**Description of the task**
Show each line of the data below that has the string "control" in it.

Saved data entries
━━━━━━

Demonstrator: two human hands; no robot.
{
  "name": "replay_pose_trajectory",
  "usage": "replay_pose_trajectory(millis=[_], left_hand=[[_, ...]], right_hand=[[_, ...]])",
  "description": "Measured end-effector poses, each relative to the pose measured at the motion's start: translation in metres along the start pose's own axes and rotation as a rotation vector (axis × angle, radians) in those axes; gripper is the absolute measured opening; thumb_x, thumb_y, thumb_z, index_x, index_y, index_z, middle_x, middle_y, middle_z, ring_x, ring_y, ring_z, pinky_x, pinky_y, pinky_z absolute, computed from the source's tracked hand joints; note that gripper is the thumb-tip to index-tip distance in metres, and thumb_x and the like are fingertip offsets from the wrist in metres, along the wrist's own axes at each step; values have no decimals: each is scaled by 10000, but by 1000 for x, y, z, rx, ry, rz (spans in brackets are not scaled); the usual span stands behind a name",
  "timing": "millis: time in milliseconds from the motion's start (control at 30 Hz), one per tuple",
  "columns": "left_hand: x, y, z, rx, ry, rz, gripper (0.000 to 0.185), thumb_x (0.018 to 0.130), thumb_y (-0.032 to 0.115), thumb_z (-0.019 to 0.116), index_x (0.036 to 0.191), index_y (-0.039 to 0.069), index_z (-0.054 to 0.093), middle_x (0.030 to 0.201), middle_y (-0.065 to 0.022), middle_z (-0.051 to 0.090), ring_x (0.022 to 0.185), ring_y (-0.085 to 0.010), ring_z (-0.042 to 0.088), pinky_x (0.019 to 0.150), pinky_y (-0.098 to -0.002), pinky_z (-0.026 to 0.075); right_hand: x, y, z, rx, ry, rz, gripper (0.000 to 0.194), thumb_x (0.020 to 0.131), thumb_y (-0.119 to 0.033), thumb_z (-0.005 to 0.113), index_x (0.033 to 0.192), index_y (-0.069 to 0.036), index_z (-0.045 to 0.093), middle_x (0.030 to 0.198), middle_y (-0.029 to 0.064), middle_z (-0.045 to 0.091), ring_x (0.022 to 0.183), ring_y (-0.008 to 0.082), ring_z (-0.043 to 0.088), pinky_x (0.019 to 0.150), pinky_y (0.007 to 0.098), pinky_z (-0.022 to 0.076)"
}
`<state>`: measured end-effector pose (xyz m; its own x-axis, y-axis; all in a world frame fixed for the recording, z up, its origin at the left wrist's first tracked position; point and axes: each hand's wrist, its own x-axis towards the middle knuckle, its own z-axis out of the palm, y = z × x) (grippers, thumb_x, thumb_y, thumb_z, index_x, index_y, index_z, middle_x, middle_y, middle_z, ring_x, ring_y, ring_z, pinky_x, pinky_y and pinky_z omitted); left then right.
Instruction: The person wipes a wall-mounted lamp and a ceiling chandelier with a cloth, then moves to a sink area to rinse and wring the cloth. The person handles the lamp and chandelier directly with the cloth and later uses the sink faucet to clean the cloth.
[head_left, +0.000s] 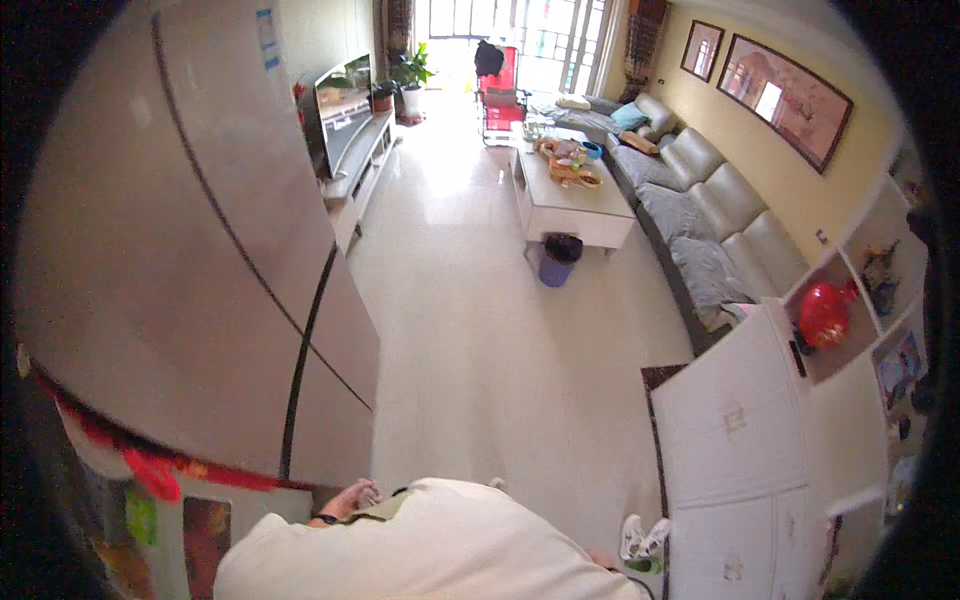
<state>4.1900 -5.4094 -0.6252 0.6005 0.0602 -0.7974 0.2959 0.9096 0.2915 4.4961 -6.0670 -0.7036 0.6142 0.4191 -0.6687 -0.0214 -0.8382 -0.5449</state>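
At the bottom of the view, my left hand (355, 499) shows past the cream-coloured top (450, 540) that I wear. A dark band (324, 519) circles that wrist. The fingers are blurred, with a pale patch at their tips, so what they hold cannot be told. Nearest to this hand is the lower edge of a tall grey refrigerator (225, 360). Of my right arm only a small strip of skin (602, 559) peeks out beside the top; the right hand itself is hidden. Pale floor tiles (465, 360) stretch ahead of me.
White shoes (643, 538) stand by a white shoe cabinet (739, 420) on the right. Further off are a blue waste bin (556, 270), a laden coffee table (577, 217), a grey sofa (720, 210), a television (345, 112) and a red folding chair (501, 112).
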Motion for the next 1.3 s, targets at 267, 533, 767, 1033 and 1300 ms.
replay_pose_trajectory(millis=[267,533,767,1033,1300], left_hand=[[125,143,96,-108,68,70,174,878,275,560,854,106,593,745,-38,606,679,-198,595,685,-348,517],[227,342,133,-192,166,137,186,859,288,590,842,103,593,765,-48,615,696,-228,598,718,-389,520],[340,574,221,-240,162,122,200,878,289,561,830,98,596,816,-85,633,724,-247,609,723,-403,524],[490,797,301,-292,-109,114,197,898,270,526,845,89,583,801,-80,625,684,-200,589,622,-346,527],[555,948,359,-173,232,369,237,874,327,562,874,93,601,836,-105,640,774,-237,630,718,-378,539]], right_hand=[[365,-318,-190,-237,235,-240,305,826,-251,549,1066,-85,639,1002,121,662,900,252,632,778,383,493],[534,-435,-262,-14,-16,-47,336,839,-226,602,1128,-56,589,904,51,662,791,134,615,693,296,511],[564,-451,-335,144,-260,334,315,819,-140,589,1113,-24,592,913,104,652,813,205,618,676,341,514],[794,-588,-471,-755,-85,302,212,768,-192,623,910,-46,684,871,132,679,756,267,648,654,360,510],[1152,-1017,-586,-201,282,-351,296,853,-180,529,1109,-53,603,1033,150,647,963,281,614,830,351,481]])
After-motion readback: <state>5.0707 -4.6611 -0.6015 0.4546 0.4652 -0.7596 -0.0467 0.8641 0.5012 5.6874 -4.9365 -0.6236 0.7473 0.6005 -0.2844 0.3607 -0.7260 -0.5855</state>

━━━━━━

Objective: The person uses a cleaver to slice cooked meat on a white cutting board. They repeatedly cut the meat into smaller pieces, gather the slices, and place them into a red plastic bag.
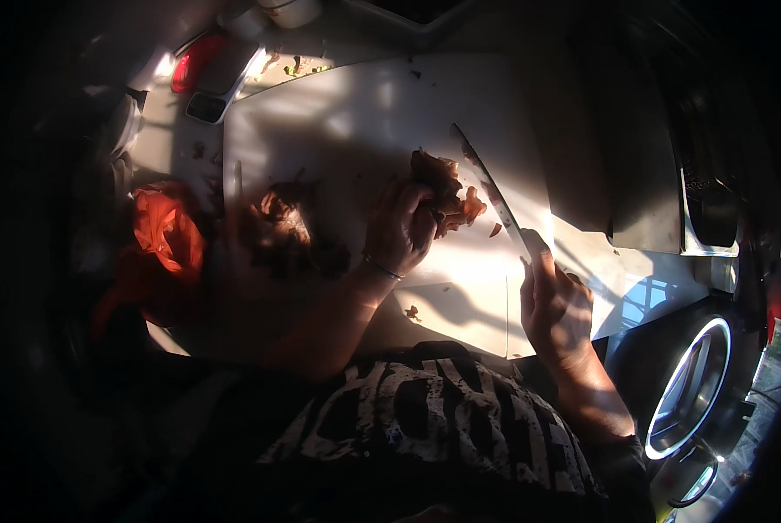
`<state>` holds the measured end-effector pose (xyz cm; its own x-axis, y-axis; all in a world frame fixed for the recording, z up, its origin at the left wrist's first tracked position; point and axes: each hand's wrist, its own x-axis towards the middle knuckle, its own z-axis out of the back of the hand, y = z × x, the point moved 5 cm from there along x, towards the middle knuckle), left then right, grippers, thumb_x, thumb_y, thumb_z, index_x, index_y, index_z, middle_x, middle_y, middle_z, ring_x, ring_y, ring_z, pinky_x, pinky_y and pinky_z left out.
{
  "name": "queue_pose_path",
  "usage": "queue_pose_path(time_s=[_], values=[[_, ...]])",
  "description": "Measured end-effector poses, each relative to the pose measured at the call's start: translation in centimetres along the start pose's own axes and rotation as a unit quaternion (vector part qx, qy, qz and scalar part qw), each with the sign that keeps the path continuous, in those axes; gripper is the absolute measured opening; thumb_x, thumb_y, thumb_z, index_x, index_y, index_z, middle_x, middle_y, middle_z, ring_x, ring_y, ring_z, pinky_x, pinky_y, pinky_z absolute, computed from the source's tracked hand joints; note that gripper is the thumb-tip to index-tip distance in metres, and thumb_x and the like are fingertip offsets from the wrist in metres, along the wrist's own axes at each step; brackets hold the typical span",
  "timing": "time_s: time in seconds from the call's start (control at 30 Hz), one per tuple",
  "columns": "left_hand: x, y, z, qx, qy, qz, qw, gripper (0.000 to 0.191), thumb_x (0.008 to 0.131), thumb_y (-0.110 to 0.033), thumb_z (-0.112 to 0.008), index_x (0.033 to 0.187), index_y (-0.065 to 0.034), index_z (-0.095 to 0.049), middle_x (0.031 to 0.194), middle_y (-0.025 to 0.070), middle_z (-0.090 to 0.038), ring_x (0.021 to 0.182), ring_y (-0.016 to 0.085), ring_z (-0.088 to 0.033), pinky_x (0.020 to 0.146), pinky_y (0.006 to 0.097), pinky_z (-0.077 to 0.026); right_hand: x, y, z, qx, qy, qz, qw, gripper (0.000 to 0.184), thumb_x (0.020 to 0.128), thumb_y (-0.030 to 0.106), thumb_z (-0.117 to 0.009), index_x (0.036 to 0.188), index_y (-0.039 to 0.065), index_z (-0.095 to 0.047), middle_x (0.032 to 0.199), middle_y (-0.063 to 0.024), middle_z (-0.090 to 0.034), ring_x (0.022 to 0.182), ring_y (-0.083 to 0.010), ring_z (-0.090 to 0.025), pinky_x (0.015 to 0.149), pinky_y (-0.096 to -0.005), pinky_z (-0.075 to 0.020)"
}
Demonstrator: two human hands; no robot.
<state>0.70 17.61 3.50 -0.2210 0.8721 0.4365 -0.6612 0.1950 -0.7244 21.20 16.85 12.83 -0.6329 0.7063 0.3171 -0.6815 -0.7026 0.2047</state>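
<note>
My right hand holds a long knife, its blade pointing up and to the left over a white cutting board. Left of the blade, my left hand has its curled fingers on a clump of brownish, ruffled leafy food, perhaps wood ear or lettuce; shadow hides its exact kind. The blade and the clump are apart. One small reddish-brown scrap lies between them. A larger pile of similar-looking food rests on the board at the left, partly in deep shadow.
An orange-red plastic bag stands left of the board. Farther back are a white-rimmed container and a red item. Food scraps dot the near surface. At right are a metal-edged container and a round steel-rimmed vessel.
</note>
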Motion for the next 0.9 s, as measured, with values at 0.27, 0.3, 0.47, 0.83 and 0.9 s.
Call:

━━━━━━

**Solution to this exercise**
  "timing": "millis: time in milliseconds from the motion's start (control at 30 Hz), one per tuple",
  "timing": "time_s: time in seconds from the call's start (control at 30 Hz), one per tuple",

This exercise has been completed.